In the above example, the connection mechanism 30 is not replaced during the connection and disconnection operation of the gas meter 10. However, if the sealing member included in the connection mechanism 30 is deteriorated, the connection mechanism 30 may be replaced when the gas meter 10 is replaced.

[Embodiment ]
In the meter coupler structure 100 according to this embodiment, the configuration of the connection mechanism 30 that connects the gas pipe ends 3a, 4a and the adapter member 20 is different from that of the first embodiment.
In the following description of the meter coupler structure 100 according to the embodiment, the configuration relating to the connection mechanism 30 that differs from that of the first reference embodiment will be mainly described, and the same symbols will be used for configurations that are the same as those of the meter coupler structure 100 according to the first reference embodiment, and descriptions thereof may be omitted.

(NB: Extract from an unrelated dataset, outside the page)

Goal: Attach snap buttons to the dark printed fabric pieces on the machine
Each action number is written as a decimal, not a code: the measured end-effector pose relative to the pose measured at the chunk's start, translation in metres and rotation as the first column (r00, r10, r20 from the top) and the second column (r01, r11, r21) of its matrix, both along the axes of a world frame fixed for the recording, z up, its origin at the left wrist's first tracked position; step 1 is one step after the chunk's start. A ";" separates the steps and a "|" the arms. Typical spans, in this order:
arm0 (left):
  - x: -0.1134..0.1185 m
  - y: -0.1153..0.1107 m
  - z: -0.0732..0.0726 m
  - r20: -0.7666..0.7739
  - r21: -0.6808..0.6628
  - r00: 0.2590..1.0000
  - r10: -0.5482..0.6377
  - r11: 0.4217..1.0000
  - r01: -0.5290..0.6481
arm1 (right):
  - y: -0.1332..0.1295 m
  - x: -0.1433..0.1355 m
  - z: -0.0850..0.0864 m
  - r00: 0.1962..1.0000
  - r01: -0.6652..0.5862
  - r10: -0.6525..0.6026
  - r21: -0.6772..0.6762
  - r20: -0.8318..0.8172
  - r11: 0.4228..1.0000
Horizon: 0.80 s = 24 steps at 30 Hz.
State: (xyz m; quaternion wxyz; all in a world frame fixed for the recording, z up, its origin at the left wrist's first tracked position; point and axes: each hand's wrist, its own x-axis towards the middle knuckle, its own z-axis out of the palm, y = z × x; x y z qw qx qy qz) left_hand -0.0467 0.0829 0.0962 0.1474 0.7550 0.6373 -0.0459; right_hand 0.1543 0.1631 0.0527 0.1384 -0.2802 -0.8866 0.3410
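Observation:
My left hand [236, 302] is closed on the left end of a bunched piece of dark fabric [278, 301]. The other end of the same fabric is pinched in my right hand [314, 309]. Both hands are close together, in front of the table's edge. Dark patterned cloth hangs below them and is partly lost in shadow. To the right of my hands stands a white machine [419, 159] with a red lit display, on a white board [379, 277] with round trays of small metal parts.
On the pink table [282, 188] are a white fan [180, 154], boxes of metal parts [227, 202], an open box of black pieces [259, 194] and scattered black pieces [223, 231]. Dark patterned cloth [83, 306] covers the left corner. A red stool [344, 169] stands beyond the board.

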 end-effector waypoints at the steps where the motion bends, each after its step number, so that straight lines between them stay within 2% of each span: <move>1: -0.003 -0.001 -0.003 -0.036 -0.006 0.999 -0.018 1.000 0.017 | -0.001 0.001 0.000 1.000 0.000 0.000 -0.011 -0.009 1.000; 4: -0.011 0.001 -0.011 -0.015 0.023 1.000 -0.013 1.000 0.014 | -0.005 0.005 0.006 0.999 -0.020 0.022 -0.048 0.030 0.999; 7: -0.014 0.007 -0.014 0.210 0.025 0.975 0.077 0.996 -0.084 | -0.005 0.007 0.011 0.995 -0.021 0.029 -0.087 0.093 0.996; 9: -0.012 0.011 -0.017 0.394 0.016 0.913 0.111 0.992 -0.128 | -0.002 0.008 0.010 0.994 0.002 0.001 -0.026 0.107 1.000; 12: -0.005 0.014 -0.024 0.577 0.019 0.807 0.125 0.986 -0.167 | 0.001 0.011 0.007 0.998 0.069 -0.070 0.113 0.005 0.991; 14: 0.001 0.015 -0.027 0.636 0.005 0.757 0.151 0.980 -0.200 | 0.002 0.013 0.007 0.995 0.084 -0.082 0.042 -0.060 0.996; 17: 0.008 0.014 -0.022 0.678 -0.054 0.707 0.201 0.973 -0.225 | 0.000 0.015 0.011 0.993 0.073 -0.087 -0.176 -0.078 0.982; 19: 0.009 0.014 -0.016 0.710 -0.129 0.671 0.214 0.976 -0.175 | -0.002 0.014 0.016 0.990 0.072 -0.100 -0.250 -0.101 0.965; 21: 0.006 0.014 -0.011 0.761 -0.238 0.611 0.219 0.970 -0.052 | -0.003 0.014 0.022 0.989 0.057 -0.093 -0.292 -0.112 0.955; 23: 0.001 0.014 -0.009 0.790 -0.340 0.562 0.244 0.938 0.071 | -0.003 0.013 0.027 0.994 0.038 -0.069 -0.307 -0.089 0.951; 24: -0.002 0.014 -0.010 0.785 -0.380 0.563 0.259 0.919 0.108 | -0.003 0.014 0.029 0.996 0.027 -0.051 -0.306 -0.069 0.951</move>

In the connection mechanism 30 in the meter coupler structure 100 according to this embodiment , the gas pipe outlet portion 3a serving as the end portion of the gas pipe has an annular pipe end locking portion 8b formed along the outer periphery of the pipe, and has a union nut 8a that is prevented from coming loose by the pipe end locking portion 8b.
That is, in this embodiment, the same configuration as that of the gas pipe ends 3a, 4a connected using a conventional union type pipe joint is adopted.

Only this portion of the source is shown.